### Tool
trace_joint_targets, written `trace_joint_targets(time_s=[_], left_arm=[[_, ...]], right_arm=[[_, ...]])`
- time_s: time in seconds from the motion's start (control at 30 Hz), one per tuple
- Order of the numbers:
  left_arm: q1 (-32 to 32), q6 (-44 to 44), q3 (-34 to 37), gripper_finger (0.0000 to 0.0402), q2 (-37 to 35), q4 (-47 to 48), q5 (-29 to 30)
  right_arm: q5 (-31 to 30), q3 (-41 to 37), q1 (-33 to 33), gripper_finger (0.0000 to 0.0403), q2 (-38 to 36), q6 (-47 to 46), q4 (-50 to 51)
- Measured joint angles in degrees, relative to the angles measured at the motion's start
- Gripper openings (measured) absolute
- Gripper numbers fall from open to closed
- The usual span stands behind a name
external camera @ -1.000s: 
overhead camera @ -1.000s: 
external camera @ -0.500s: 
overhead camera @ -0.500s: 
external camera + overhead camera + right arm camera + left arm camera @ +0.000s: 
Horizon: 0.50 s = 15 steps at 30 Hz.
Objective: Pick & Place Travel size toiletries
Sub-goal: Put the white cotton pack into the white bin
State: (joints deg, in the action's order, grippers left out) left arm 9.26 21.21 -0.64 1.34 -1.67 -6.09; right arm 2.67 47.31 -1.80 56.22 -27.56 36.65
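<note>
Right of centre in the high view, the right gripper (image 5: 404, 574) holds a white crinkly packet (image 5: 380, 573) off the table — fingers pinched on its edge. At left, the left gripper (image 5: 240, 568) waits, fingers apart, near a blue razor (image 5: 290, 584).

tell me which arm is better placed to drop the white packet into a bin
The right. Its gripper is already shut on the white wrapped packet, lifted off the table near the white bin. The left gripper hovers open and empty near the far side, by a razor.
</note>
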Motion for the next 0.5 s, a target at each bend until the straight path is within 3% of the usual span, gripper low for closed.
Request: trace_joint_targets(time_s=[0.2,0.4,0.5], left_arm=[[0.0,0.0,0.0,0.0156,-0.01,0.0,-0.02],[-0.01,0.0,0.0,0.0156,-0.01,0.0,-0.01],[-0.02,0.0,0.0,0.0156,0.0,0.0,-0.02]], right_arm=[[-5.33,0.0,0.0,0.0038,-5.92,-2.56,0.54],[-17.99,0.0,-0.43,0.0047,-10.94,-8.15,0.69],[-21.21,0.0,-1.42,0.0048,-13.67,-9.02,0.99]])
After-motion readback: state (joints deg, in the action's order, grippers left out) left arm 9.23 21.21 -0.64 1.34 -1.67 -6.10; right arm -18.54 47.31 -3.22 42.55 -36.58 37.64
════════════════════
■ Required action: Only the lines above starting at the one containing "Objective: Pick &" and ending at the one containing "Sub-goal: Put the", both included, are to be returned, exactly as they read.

■ Task response:
Objective: Pick & Place Travel size toiletries
Sub-goal: Put the white cotton pack into the white bin

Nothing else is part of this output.